Chthôn a pris Le nom de Terre quand Zeus lui donna un présent[3].
On a conservé aussi dans l’île de Syros un cadran solaire dont il serait le constructeur. Douris (Sanctuaires, liv. II) rapporte son épitaphe en ces termes :
Toute la sagesse est résumée en moi.Qui veut me louer
Doit louer plutôt Pythagore, car il est le premier
Sur la terre grecque. Ce disant, je dis la vérité[4].
Ion de Chios le loue ainsi :
Toute ornée de pudeur et de vertu,
Même après sa mort, son âme a une vie délicieuse,
Mais Pythagore les a tous dépassés en sagesse,
Car il a vu et enseigné les moeurs humaines.

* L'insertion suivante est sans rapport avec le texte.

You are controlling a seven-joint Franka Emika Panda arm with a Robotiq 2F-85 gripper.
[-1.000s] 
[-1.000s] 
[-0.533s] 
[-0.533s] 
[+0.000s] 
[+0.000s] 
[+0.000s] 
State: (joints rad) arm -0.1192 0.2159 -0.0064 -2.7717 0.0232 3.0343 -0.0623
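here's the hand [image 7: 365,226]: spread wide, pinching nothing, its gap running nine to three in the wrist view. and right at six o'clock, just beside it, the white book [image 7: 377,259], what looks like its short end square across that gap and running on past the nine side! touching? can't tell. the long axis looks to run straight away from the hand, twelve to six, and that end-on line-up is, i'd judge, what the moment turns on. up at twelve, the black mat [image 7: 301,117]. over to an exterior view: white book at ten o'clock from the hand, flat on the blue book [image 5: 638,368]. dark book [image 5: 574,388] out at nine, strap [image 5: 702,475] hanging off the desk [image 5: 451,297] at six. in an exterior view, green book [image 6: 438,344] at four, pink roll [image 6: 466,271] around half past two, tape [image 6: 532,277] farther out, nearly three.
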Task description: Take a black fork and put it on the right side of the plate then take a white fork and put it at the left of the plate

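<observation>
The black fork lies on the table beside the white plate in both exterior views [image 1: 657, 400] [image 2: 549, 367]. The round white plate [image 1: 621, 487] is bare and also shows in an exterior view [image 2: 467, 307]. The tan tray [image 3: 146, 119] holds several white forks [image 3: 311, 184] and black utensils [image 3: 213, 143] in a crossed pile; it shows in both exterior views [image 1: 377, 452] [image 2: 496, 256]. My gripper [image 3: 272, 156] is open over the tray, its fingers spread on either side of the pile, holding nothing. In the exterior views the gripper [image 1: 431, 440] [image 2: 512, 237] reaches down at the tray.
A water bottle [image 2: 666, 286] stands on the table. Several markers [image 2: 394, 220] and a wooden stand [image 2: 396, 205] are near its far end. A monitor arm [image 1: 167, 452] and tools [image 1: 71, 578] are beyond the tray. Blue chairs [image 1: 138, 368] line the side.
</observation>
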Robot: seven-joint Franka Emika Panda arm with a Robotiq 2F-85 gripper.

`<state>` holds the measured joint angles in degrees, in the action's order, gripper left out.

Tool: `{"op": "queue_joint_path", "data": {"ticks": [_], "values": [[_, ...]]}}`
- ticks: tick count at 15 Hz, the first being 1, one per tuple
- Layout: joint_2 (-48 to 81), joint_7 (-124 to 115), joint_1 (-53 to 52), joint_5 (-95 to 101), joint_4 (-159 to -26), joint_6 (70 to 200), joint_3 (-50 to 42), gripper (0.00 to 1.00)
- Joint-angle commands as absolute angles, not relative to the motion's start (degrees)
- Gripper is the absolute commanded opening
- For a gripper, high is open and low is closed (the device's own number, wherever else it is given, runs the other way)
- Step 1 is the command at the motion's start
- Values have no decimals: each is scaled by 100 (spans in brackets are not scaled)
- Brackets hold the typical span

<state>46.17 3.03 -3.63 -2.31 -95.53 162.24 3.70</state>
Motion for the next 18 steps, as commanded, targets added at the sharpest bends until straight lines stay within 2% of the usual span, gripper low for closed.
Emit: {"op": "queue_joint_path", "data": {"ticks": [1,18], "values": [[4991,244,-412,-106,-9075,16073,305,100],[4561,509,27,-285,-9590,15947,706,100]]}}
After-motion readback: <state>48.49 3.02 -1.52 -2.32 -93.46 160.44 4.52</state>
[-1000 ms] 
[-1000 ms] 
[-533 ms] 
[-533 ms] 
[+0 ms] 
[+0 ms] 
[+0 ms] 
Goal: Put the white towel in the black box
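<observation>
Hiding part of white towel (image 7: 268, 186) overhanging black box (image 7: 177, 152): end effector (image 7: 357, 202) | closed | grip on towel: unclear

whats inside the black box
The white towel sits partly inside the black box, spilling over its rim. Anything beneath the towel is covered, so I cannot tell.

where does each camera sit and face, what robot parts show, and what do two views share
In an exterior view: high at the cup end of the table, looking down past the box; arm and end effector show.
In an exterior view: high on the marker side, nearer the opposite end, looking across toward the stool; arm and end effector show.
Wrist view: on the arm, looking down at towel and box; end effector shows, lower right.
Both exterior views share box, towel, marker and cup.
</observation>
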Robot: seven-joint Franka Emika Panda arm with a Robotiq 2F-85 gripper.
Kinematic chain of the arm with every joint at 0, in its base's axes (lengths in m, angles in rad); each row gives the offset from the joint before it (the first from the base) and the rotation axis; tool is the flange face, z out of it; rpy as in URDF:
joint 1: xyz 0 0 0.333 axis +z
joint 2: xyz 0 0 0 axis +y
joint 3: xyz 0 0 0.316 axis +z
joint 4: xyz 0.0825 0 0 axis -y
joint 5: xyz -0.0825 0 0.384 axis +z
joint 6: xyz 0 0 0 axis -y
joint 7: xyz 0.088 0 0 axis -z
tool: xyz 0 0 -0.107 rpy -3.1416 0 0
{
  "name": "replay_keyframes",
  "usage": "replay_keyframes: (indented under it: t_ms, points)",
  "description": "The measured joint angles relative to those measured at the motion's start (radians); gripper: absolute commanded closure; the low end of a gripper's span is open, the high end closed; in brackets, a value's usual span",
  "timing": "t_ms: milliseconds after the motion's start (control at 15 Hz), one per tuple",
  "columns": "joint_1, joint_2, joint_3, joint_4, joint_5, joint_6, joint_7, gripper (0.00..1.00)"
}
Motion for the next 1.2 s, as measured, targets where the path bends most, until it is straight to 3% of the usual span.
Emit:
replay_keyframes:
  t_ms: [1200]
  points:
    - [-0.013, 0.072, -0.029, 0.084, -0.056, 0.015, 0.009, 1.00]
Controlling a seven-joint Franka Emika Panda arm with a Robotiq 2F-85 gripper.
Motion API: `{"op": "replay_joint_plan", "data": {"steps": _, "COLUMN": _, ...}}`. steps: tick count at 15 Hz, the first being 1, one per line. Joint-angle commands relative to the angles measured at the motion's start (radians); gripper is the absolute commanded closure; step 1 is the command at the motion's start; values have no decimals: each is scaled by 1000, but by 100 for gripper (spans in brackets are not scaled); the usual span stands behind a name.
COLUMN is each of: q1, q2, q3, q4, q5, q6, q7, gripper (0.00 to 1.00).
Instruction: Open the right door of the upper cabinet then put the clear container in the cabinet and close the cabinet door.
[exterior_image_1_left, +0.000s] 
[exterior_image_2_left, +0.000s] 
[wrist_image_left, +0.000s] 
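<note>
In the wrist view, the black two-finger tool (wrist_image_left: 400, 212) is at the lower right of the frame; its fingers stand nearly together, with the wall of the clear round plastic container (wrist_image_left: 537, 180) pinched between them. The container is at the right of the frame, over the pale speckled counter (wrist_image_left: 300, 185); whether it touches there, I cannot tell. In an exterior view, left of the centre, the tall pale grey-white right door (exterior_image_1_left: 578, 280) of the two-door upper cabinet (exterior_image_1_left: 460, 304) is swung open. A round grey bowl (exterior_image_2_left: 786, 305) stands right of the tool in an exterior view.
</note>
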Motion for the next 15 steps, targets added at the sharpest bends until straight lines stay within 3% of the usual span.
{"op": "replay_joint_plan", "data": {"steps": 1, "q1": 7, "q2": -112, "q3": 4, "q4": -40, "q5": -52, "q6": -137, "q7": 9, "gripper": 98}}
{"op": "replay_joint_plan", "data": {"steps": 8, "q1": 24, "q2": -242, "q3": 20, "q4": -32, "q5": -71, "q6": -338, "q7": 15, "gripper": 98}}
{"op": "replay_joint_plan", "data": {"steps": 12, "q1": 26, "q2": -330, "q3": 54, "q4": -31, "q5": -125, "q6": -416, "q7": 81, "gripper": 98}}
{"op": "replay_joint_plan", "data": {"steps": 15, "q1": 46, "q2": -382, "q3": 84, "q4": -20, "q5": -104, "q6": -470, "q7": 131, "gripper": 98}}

J’ai moi-même écrit, en vers phérécratiens[5] :
Le très illustre Phérécyde,
Que Syros enfanta jadis,
Était si rongé de vermine
Qu’il en passa dans l’autre vie :
Il voulut qu’on le déposât
A Magnésie, pour assurer
La victoire à tous ceux d’Ephèse,
A ses yeux, braves citoyens
Ce fut un oracle savant,
Qui seul a prédit l’avenir,
Il est mort parmi ces gens-là :
Le proverbe n’est-il pas vrai
Qu’un sage, s’il est vraiment sage,
Est utile pendant sa vie,
Et plus utile après sa mort ?
Il vivait vers la cinquante-neuvième olympiade[6] et il écrivit cette lettre[7] :
PHÉRÉCYDE A THALÈS
« Puissiez-vous bien mourir quand votre heure viendra! Pour moi, quand j’ai reçu votre lettre, j’étais déjà malade, pris de fièvre et couvert de poux. J’ai prié mes amis de vous envoyer mes écrits après mon enterrement. Faites-les paraître s’ils ont votre approbation et celle des autres sages. Sinon, ne les éditez pas, car, ne contenant pas une vue absolument sûre des choses, ils ne me plaisent qu’à demi : je n’ai d’ailleurs pas prétendu faire connaître « la vérité », j’ai dit simplement ce que peut dire un homme qui parle des dieux ; le reste, on ne peut que le conjecturer. En somme, j’ai donné des suggestions, non des certitudes. De jour en jour plus abattu par la maladie, je n’ai laissé entrer ni médecin ni amis : ils attendaient à la porte et s’informaient de ma santé. J’ai passé mon doigt par la porte, je leur ai montré comme j’étais bien bas et je les ai invités à venir dans deux jours pour les obsèques de Phérécyde. »
Voilà donc la liste des sages, auxquels on ajoute parfois Pisistrate.
Il me faut parler maintenant des philosophes[8] en commençant par les Ioniens, dont Thalès,
précepteur d’Anaximandre, fut le chef de file[9].